For those unfamiliar, FEARS Camp (Face Everything And Reclaim Self) is a community-building framework for growing through and beyond our fear together. The framework is what brought me friends — real true friends, community, and my wonderful husband Dave. It is also the framework that cured my agoraphobia, panic disorder, and social anxiety disorder. It is the framework I am currently using to tackle my rediagnosis of OCD.
Now, please note: FEARS Camp is not medical advice or therapy and it is in no way a substitute for that.
It is a community of people who are in it — facing fear and growing beyond it — together.
Tomorrow, I will share the preliminary structure of FEARS Camp and introduce the first focus — Restoration of Self — an invitation to explore rest. We will then take time for questions and time allowing, have a brief solidarity story-sharing gathering.
ALL ARE WELCOME.
IT IS FREE.
And if you can’t make it to the first one - no problem! You can join whenever works for you.

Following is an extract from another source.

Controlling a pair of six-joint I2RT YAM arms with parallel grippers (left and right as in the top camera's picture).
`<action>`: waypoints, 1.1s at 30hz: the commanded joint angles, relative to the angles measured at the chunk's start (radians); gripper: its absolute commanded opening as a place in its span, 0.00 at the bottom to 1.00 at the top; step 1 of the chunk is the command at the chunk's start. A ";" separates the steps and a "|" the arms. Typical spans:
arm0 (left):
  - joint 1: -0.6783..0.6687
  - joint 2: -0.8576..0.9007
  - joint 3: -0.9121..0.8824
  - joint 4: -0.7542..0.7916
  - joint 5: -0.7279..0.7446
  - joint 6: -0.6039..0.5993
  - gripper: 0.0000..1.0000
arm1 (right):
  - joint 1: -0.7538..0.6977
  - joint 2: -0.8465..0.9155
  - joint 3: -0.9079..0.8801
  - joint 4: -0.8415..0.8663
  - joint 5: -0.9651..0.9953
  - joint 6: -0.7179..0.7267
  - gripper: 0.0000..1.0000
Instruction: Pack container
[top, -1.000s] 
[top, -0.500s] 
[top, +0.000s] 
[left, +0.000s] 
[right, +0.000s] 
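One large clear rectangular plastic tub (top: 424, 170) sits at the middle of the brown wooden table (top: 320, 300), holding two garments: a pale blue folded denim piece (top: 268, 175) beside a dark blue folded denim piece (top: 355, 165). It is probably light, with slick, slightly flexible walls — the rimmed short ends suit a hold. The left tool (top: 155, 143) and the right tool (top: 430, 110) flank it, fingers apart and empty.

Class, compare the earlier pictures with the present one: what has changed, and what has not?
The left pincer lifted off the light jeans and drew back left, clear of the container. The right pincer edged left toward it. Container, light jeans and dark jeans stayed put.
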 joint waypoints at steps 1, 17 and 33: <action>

So – zoom details! Let’s see if I can actually get it right this time :)
FEARS Camp — An Invitation to Explore Rest — Meeting Info
Katharine S. is inviting you to a scheduled Zoom meeting.
Topic: FEARS Camp -- An Invitation to Explore Rest
Time: Sep 1, 2024 05:00 PM Eastern Time (US and Canada)

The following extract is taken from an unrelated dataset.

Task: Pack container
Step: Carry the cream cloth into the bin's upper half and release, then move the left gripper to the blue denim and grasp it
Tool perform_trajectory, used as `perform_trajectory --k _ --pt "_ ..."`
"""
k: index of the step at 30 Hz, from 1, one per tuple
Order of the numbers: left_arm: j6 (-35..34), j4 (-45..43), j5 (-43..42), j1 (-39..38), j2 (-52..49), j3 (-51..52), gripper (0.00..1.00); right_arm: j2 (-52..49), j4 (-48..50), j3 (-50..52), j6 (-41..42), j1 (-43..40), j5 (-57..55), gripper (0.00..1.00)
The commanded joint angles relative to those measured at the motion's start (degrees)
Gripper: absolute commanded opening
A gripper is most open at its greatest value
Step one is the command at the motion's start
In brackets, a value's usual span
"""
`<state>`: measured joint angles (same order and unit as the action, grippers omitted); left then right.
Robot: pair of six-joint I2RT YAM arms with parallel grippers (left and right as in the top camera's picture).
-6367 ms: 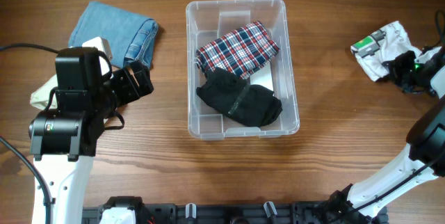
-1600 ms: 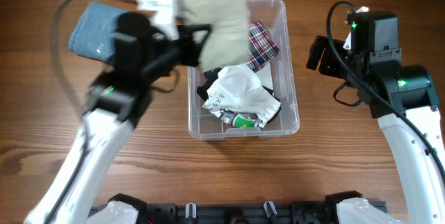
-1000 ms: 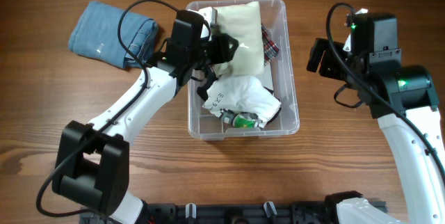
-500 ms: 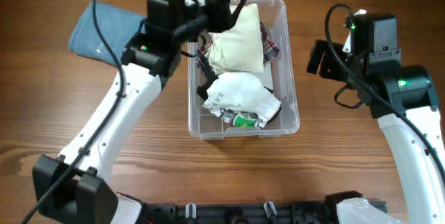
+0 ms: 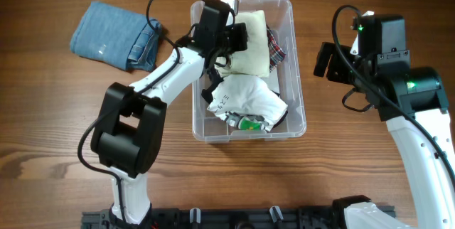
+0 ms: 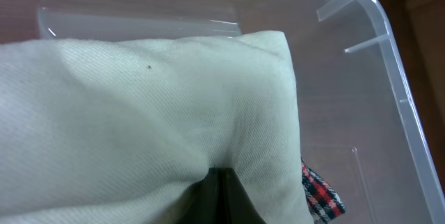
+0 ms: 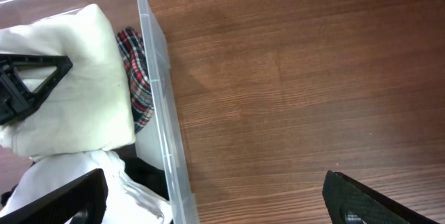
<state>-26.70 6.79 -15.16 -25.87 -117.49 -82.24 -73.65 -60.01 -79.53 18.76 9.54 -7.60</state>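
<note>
The clear container (image 5: 299, 80) stands at the table's middle. Inside lie a cream folded cloth (image 5: 252, 45) at the far end, a plaid cloth (image 5: 278, 48) under it, and a white garment (image 5: 246, 98) at the near end. My left gripper (image 5: 237, 40) is shut, its joined tips (image 6: 224, 177) pressed into the cream cloth (image 6: 139, 113) with nothing between them. My right gripper (image 5: 327, 60) hangs open to the right of the container, over bare wood (image 7: 215, 200); the container's wall (image 7: 161, 106) lies by its left finger.
Folded blue jeans (image 5: 115, 35) lie on the table, left of the container. Dark cloth (image 7: 149, 172) shows beneath the white garment. The left arm reaches over the container's left rim.
My left gripper has closed from wide open and moved down onto the cream cloth, which now lies in the container. The right arm has not moved.
</note>
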Motion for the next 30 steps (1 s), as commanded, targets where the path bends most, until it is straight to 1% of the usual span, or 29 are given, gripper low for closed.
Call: perform_trajectory --k 1,2,3,4,6,8,9,10,12,14,16,18,20,22,24,30 --pt "-0.5 3.2 -0.9 0.0 -3.6 1.9 0.08 -0.1 -0.3 0.4 -0.8 -0.2 -0.1 1.00" --pt "-0.2 3.4 -0.9 0.3 -1.8 1.5 0.17 -0.1 -0.4 0.4 -0.8 -0.2 -0.1 1.00" --pt "1.2 3.7 -0.9 0.7 0.9 1.4 0.28 -0.1 -0.5 0.4 -0.8 -0.2 -0.1 1.00" --pt "2.6 4.5 -0.9 1.2 4.4 1.3 0.54 -0.1 -0.5 0.4 -0.8 -0.2 -0.1 1.00" --pt "4.1 6.7 -0.8 2.1 10.8 1.3 0.61 -0.1 -0.5 0.4 -1.0 -0.2 -0.1 1.00" --pt "5.2 10.2 -0.6 3.2 18.5 1.3 0.93 -0.1 -0.5 0.4 -1.0 -0.2 -0.1 1.00" --pt "7.5 12.2 0.0 4.0 22.0 1.3 1.00 -0.1 -0.5 0.4 -1.0 -0.2 -0.1 1.00" --pt "8.5 15.2 3.7 5.4 25.8 1.3 1.00 -0.1 -0.5 0.4 -1.0 -0.2 -0.1 1.00" --pt "8.4 19.8 9.0 8.9 29.6 1.3 1.00 -0.1 -0.5 0.4 -2.2 -0.2 -0.1 1.00" --pt "7.0 24.5 9.9 15.5 30.6 1.3 1.00 -0.1 -0.5 0.4 -2.8 -0.2 -0.1 1.00" --pt "3.4 27.2 9.9 21.3 29.4 1.6 1.00 -0.1 -0.5 0.4 -2.9 -0.2 -0.1 1.00" --pt "1.8 28.6 8.5 27.6 26.9 1.9 1.00 -0.1 -0.5 0.4 -3.0 -0.2 -0.1 1.00" --pt "1.7 28.6 5.9 33.1 23.1 2.0 1.00 -0.1 -0.7 0.4 -2.9 -0.2 -0.1 1.00" --pt "1.5 28.4 2.9 36.8 19.1 2.0 1.00 -0.1 -0.8 0.4 -2.9 -0.2 -0.1 1.00" --pt "-1.4 28.1 0.7 40.0 14.1 2.0 1.00 -0.1 -0.9 0.4 -2.9 -0.2 -0.1 1.00" --pt "-13.4 25.4 -0.5 43.4 2.5 2.0 1.00 -0.1 -0.9 0.4 -2.9 -0.2 -0.1 1.00"
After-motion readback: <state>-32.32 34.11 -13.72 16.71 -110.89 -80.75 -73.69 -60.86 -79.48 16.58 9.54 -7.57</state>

https://harvard.zoom.us/j/97435313294?pwd=RWqOaSBptgKWDOw08tCWKtHN0sgHgf.1
Password: 393980
International numbers available: https://harvard.zoom.us/u/aWsJTsEi3
One tap mobile: +16469313860,,97435313294# US
Join by SIP conference room system
Meeting ID: 974 3531 3294
97435313294.393980@zoomcrc.com
And with that, I’m off to help this wonderful daddio of mine with his barn and a porch that needs resurfacing. Ahh to use my hands in the company and service of others.
Hoping your day holds a glimmer and a moment of peace.
But regardless, I really hope you do know that no matter what, a day is enough — just like you.
And so, I wish you a day.
Yes, you beautiful human,
I wish you a day.
~
I love you. And my two best girls send all the snugs your way.
Kindly,
Kate
Love the new name for this newsletter. 😍
Great name! I can’t make it tomorrow but I look forward to being there for the next one!!!